She had heard of this happening, of course. It just seemed to happen to other people; one day they were perfectly normal and then the next, someone found them frozen. Clear. She had heard of it, but had never seriously considered it happening to her. The people this happened to were far too glamorous; celebrities and the like. Certainly not to him. She was a widow now. That made her feel old at thirty-seven years and she was sure she didn’t like it.

After a week she quietly filed a mortician’s report and sat down to a cup of hot tea. She hadn’t broken it to his family yet, though his sister had been calling. She told her he was away on business. There was no reason to tell them yet. The Quentins could wait another day to hear their little boy wasn’t okay. At that very moment it occurred to her that using her husband’s remains as a hat rack might be poorly received by the general public.

And so Anita began the difficult task of finding a place for him. At first she kept him to the study, in front of the fireplace. He kept her company with her tea. But soon she began to find that sitting with the countenance of her dead husband reminded her of her widowhood, so she moved him to the garden and used him to scare the crows away from her tomatoes. He did little to dissuade the crows, however, and soon became their favorite perch. Finally, she hauled him to the attic. She kept the rest of her glass figurines there, and didn’t see why he should be treated any differently.

Somehow, it all seemed normal at the time. Everywhere you looked someone was at it. The glass bodies seemed to multiply. When she called her husband’s mother and told her, tearfully, that he had passed away, she burst into hysterics and told her that so had one of the grandchildren.

Anita was uncomfortable, and then she hung up.

When the man who cut her lawn succumbed as well, she began to worry. Now it was affecting her everyday life, which was something her husband and niece had not generally been part of. Her husband worked constantly and usually slept when he graced her with his presence. Her niece, whose name she couldn’t even remember, lived in Florida.

She put entirely too much sugar in her tea and shivered as she drank it. She did miss her husband. Sometimes. And now she would have to trim her own lawn.

Her first hint that something might have been a bit off was when she found her neighbor, frozen solid while pulling the weeds in his yard. The next day, while shopping for groceries the bag boy, with a crackle, transformed, still clutching her biscotti. She tenderly wrenched it from his grip, glanced around halfheartedly, and didn’t pay.

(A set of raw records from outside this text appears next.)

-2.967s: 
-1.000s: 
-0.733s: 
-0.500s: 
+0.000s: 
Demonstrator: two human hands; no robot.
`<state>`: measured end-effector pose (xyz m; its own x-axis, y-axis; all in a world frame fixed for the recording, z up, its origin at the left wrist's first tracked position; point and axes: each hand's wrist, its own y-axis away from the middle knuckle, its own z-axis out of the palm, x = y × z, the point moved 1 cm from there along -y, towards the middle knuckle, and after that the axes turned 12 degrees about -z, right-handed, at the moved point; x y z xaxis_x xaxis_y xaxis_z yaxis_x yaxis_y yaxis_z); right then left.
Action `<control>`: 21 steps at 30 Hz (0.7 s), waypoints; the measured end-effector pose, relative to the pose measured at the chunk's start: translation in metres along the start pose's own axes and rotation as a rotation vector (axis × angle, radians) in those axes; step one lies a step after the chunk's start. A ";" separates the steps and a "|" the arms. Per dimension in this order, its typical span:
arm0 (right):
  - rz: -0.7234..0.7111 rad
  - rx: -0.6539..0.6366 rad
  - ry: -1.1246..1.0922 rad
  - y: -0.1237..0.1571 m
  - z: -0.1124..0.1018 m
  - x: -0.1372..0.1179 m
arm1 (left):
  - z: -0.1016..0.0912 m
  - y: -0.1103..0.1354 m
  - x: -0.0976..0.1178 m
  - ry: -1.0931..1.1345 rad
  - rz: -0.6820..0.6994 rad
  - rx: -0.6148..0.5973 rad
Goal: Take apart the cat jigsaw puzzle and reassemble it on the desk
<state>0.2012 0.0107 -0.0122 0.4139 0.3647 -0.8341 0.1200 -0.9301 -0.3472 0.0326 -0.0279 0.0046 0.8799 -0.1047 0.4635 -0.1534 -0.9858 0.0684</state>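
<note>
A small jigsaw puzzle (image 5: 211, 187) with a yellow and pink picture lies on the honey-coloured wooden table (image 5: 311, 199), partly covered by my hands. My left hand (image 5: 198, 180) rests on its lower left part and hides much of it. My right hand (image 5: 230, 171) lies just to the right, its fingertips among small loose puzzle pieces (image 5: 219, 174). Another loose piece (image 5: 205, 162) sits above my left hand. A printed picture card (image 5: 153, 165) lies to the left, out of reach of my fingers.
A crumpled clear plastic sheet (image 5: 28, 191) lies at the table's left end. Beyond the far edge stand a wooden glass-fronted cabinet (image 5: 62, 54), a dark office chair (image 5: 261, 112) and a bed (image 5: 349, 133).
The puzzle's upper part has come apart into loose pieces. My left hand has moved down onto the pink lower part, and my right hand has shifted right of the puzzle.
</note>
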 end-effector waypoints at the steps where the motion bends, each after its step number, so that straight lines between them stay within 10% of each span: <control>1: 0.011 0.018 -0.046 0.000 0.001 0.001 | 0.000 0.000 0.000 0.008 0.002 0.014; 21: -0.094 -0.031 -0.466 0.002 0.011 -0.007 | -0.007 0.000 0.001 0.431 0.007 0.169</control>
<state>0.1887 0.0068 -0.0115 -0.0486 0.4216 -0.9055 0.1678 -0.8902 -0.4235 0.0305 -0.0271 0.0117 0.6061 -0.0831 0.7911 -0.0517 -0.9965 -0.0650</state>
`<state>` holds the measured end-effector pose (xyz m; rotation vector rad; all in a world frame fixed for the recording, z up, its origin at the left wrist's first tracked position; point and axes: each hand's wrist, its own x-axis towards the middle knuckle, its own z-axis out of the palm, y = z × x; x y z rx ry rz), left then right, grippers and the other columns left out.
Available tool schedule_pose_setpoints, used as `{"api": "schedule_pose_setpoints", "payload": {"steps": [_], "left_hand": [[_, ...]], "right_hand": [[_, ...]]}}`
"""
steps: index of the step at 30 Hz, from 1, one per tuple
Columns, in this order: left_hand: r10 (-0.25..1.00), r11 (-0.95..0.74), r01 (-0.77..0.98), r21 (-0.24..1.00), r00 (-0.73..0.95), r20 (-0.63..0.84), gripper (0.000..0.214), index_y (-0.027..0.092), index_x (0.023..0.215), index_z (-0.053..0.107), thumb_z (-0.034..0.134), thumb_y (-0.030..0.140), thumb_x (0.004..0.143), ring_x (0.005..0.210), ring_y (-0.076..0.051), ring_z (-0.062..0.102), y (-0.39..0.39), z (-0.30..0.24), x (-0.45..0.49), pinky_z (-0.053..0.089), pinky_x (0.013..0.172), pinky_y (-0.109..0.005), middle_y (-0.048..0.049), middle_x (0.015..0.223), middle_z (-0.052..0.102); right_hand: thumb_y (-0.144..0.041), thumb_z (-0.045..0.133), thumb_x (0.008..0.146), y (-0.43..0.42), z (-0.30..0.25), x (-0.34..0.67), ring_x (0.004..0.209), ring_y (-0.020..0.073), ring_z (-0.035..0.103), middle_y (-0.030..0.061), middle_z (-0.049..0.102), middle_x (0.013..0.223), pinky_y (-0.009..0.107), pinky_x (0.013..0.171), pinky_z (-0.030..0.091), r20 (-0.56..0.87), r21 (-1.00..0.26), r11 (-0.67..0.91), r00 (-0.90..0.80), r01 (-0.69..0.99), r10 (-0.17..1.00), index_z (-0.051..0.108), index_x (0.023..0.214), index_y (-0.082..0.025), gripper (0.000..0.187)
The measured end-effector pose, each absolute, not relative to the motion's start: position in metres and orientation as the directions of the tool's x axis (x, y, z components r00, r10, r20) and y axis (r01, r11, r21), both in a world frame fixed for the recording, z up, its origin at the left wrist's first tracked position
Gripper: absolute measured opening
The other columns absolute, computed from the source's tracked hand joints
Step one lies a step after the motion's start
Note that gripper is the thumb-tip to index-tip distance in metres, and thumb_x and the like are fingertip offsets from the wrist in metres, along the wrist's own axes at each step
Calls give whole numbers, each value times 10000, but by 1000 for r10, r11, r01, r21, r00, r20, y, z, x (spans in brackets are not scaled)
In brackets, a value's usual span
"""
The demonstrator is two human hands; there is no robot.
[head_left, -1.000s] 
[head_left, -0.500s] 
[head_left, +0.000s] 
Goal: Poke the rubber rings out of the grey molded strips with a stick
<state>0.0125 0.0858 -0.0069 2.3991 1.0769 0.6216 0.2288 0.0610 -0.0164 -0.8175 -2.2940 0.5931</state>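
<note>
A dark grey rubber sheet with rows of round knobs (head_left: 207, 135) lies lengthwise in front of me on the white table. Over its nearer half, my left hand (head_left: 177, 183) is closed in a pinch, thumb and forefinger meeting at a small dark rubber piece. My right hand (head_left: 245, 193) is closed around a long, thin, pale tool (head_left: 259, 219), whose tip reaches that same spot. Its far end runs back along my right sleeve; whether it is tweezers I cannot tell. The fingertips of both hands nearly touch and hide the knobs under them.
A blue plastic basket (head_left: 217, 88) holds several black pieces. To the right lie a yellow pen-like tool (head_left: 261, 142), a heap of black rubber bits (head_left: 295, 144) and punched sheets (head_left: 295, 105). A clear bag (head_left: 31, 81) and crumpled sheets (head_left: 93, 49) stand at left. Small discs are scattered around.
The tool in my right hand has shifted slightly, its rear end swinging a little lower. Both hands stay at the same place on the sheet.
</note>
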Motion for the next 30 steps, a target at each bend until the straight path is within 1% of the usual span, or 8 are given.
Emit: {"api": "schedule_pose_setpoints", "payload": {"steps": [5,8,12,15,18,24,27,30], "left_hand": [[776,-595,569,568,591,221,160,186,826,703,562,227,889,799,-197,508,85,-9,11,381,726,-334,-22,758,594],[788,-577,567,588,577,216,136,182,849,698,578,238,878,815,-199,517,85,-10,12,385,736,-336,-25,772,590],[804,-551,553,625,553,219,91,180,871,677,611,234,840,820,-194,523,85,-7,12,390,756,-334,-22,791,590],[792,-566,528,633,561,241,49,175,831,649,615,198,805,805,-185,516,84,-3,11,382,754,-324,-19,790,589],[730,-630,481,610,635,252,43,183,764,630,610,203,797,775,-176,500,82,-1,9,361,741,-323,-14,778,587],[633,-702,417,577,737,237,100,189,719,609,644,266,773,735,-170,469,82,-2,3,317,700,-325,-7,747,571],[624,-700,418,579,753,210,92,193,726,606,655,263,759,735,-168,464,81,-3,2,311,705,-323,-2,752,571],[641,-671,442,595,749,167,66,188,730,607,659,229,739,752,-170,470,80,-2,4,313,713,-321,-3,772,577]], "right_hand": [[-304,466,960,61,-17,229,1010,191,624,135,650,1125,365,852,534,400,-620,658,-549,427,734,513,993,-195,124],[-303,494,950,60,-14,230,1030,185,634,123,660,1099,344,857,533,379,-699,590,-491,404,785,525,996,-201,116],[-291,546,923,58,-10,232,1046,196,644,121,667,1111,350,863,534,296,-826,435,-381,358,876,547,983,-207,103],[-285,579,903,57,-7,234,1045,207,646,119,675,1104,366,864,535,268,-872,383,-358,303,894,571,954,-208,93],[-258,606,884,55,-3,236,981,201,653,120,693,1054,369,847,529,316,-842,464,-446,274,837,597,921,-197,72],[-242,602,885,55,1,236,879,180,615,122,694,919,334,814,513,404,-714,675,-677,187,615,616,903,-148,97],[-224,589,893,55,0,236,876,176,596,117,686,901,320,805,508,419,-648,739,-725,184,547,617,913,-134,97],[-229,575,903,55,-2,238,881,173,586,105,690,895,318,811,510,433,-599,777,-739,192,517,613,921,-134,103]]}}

Then the news reports began to get very tiresome. First it was strange, isolated events. Then it was an epidemic, then a pandemic, and then it was Susan Shepherd reporting to you live from New York City and…crackle.

Ting.

Suddenly, she wasn’t reporting. Suddenly, she wasn’t even alive.

There was panic after that, and lootings and riots, or so Anita saw on the news. She kept to herself these days. Her sister hadn’t called in weeks. She half expected her to be found, phone in hand, sitting at her kitchen table, never to move again. A week later, the police confirmed her suspicions: her sister was found not at the phone but in bed. Three relatives now dead, Anita found in horror that she had run out of tea bags.

It had been months since Anita found her husband, and her lawn was long. The four houses around hers couldn’t claim a single opaque resident. She’d taken to not leaving the study for days on end, sitting by the fire with her tea while her husband sat in the attic, staring at a wall. He wasn’t needed in the yard anymore, not since the neighbor had frozen there. Anita came to miss him in the study, but he tended to alienate visitors, of which she found she was having less and less these days.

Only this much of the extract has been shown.